Musicians and record labels delivered their verdict: They are none too happy with radio broadcasters’ terms under which it will support legislation to require that stations pay performers when their songs are played over their airwaves.

As I reported earlier, there is a dispute as to what was agreed upon last summer, when both sides announced that they had come up with a compromise.

The MusicFIRST Coalition, which represents the record labels and musicians, says that the radio board of the National Assn. of Broadcasters “unilaterally” changed the terms of the compromise when they approved it earlier this week.
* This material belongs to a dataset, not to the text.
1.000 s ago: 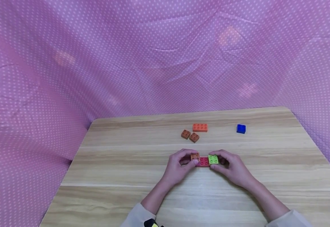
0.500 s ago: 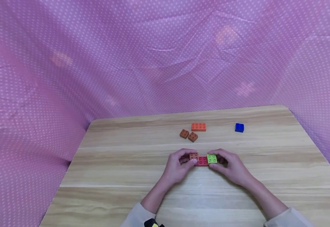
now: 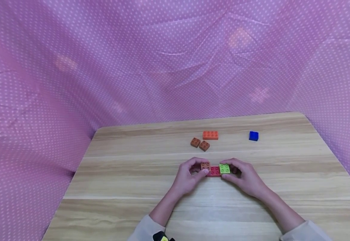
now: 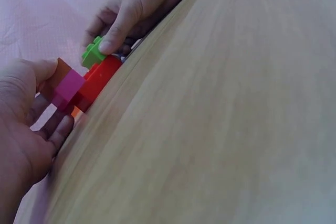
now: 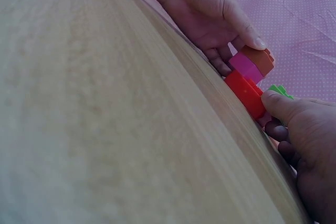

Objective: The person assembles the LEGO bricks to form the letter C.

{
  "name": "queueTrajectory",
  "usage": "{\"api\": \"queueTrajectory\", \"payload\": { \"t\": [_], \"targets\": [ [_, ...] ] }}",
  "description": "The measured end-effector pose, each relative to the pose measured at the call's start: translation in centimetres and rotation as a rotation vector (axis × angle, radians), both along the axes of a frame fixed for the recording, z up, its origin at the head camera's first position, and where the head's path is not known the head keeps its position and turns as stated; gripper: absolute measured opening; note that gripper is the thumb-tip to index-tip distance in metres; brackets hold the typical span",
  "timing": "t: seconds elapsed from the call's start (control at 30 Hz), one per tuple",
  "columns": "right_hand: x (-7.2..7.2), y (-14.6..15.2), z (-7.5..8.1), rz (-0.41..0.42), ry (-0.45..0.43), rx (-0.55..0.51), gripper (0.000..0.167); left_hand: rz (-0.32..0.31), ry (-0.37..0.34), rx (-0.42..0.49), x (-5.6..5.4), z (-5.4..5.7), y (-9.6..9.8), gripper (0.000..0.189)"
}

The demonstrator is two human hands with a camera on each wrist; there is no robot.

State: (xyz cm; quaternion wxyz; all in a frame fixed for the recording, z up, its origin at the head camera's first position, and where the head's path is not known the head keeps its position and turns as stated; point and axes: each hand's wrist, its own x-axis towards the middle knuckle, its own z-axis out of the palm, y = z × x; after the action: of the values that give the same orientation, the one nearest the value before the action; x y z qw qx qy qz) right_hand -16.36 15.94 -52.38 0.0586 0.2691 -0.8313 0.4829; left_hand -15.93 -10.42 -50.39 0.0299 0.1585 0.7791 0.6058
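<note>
A red toy building brick lies on the table between both hands. Over its left end sits a pink brick topped by a brown brick. My left hand pinches this pair, thumb on the near side and fingers behind. On the red brick's right end is a light green brick, pinched between thumb and fingers of my right hand. In the right wrist view the right thumb covers much of the green brick, while the pink and brown stack stands higher than the red brick.
Two brown bricks lie side by side beyond the hands, close to a long orange brick. Farther right is a blue brick. The wooden table ends at a pink dotted cloth behind and at the sides.
The head view has shifted slightly, so everything sits a little farther left in it. Both hands keep their grip on the bricks.
</note>
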Motion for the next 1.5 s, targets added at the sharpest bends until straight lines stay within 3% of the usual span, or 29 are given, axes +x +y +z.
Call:
{"api": "queueTrajectory", "payload": {
  "t": [0.27, 0.37, 0.5, 0.67, 0.87, 1.0, 1.13, 1.27, 1.37, 1.5],
  "targets": [
    [0.2, 0.0, -0.3, -0.006, 0.005, -0.003, 0.046, -0.041, -0.016, 0.015, -0.4, -1.2, -0.4, 0.032],
    [0.2, 0.0, -0.4, -0.001, 0.009, -0.011, 0.045, -0.047, -0.014, 0.065, -0.9, -1.3, -1.0, 0.035],
    [0.0, 0.0, -0.5, 0.007, 0.009, -0.015, 0.045, 0.029, 0.004, 0.155, -2.6, -1.3, -2.1, 0.039],
    [0.0, 0.0, -0.3, 0.012, 0.002, -0.012, 0.046, 0.128, 0.054, 0.159, -5.8, -1.3, -3.3, 0.042],
    [0.1, 0.1, -0.3, 0.001, 0.004, -0.006, 0.046, 0.144, 0.137, 0.077, -9.1, -1.5, -3.9, 0.044],
    [0.1, 0.0, -0.3, 0.007, 0.002, -0.009, 0.046, 0.115, 0.194, -0.068, -10.2, -1.6, -4.1, 0.05],
    [0.1, -0.1, -0.6, 0.008, 0.007, -0.013, 0.045, 0.065, 0.224, -0.226, -10.7, -1.6, -4.1, 0.055],
    [0.0, -0.1, -0.6, 0.005, 0.01, -0.015, 0.045, 0.023, 0.237, -0.322, -10.8, -1.6, -4.0, 0.052],
    [0.0, 0.0, -0.5, 0.006, 0.006, -0.013, 0.045, 0.024, 0.248, -0.339, -10.8, -1.6, -3.9, 0.047],
    [0.1, 0.0, -0.5, 0.006, 0.0, -0.01, 0.045, 0.047, 0.235, -0.268, -10.6, -1.7, -3.8, 0.041]
  ]
}}
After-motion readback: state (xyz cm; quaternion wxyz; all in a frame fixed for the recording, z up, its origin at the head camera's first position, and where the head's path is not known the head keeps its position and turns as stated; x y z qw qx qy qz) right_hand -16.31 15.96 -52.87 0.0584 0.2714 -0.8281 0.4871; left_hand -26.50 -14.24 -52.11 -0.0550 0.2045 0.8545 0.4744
Here’s the statement from Tom Matzzie, spokesman for MusicFIRST:

“We are deeply troubled by the NAB’s rewrite of the hard-fought agreement musicFIRST struck with broadcaster negotiators this summer. That agreement on fundamental economic terms was jointly communicated by the NAB and musicFIRST to Congress in late July.”

 “The July agreement, forged together, was a very tough compromise that required substantial give on both sides. But it was fair and both radio and music perceived value. We were looking forward to a new chapter where both the music and radio communities could move into the future as partners.”

“musicFIRST has completed a preliminary analysis of the new term sheet. In it the radio broadcasters unilaterally cut their digital royalty rates and lowered their terrestrial royalty payment. Those changes by themselves undermine the fundamental economic equation that was core to the July agreement. The NAB’s term sheet gives the idea of a sweetheart deal a bad name. It might even be worse for the music community than the status quo.”

 “Fortunately, Congress writes the laws, not trade associations like the NAB. The musicFIRST Coalition will continue to press forward.” 

“The bottom line is that no recording artist should be forced to give up their work without consent or compensation, a fact now acknowledged by the NAB’s vote. The musicFIRST Coalition will continue and expand our campaign until this fundamental unfairness is corrected. Radio is the only platform in the United States that doesn’t pay performers. The music community will find it difficult, if not impossible, to support legislative efforts to expand the reach of terrestrial radio so long as this glaring unfairness continues.”